バーサク状態で五感の全てが洗練されていたからかもしれない。

今までの攻撃は全てにおいて殺意が感じられた。

しかし、最後のこの攻撃には微塵も殺意を感じる事が出来なかった。

そして、相手がまだ本気を出していない事まで把握していた。


爆風によって飛ばされる自身の身体の感覚を感じながら、次第に意識が、薄れていく。


バーサク状態には、大きなデメリットがある。

それは、使用後の反動だ。

使用時間、倍率により、その反動は大小様々だが、今回のギリアムの反動は、結果1ヶ月近く意識を失う程のものだった。

相手から受けたダメージが大きかったせいもあるだろう。


次にギリアムが目を覚ました時、そこには1人の人族の女性の姿があった。


ギリアムの意識が戻ったのを確認した彼女は、涙を流してギリアムの左手を両手で握り締め、何度も何度も彼の名前を呼んでいた。


ギリアムは、気を失っている所をマニラに助けられたのだ。


ギリアムと別れた彼女は、すぐに我が家へ戻り、生存の喜びを両親と分かち合った。

小さな田舎町ではあったが、マニラの家はその中でも一番の豪邸だった。


この街の領主の娘だったからだ。

両親は、娘を救ってくれたお礼がしたいと、親子3人と優秀な護衛を連れて、すぐにギリアムの後を追った。

2人の出会った場所までは、マニラの記憶を頼りに辿り着くことが出来たのだが、既にそこには誰も居なかった。

しかし、マニラが「こっちの方にいるような気がする」と御者を先導し、見事にギリアムが倒れている所を見つけ出したのだ。

その行為は奇跡と言っても過言ではない。


ギリアムは、身体中酷い傷だらけで、生きているのが不思議なくらいの状態だった。

後少しでも発見が遅れれば、助からなかったかもしれない。

馬車には、道中の不測の事態に備えて、治癒ヒールの使えるメイドを同乗させていたのも幸いした。

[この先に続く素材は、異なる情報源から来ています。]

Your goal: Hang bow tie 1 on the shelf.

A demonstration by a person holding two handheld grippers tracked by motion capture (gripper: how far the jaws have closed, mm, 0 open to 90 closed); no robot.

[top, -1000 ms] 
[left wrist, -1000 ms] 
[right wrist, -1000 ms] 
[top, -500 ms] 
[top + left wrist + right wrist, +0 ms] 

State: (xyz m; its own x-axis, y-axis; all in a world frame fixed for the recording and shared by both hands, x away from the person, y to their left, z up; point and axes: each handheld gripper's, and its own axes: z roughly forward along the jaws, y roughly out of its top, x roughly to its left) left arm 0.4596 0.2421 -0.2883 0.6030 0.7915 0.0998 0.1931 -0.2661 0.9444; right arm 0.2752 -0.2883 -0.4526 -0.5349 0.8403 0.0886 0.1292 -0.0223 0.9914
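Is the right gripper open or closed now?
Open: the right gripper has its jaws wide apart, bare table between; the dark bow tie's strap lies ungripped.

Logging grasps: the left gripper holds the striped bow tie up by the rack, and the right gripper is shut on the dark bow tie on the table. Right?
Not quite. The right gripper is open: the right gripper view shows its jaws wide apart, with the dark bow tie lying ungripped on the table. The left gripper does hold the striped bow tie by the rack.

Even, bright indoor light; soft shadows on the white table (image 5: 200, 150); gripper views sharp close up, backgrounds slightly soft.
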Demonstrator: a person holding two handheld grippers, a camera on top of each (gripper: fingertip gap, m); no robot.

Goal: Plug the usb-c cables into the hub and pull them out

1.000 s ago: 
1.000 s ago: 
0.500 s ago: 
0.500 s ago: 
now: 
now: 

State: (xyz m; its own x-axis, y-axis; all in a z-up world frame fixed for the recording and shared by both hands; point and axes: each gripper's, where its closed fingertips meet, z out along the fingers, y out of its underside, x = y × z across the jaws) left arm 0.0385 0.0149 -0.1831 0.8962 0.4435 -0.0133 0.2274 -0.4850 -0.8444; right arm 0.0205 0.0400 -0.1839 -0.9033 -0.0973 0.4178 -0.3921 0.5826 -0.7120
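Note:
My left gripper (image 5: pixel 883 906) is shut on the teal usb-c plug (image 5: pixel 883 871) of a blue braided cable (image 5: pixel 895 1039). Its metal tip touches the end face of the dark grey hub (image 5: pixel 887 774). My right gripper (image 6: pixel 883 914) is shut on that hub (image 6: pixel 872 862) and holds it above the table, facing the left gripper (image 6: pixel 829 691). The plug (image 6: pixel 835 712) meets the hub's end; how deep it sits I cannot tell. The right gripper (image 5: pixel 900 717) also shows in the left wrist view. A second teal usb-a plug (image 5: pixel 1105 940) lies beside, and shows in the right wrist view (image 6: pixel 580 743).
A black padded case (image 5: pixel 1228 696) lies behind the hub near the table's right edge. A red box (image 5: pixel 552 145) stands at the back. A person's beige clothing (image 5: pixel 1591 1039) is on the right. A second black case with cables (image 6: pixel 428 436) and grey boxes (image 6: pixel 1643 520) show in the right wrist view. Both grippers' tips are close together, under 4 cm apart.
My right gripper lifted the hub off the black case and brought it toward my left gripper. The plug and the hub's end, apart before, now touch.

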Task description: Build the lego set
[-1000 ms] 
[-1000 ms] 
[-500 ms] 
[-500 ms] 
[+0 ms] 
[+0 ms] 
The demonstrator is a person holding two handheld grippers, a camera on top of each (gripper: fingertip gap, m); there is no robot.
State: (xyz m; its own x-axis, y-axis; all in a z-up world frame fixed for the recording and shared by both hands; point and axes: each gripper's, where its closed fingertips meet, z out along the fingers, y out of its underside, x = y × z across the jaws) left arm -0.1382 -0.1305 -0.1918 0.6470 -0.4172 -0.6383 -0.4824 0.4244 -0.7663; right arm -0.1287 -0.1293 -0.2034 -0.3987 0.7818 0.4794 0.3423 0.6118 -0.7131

今、ギリアムは清潔そうなベッドの上に横たわっている。

マニラの住んでいる屋敷まで連れ帰えり、ギリアムが目を覚ますまで、約1ヶ月の時間が過ぎていた。


マニラは、献身的にギリアムを介護していた。


その甲斐もあり、今に至る。


当初、ギリアムは仲間が全員殺されてしまった事に絶望していた。生きる希望すら見出せずに。

食事も喉を通らず、ボーッと窓の外を見つめるだけの人形のように成り果てようとしていた。


ただ時間だけが過ぎて行き、いっそのこと、このまま死んでしまった方が楽なのではないだろうか?とさえ、考えるようになっていた。


しかし、そんなギリアムを救ったのもまたマニラだった。


「ワカル・・カシラ・・・?」


少し変な間と訛りがあるが、まさしくそれは久しく聞いていなかった竜人族の言語だった。

しかし、ギリアムが発したものではない。


ギリアムが驚き、その声のした方へと顔を向ける。


その視界の先には、マニラの姿があった。


マニラの手には、開かれたままの本を持っていた。


「ギリアムとカイワシタイ、私ベンキョウ中。意味ツウジル?」


ギリアムには頬を伝うものが確かにあった。


ギリアムは、涙を流していたのだ。

なぜ、急に涙が零れ落ちてきたのか本人自身も分からなかった。

只々彼女の、マニラの優しさがギリアムの生きる希望を失った心に訴えかけたのだ。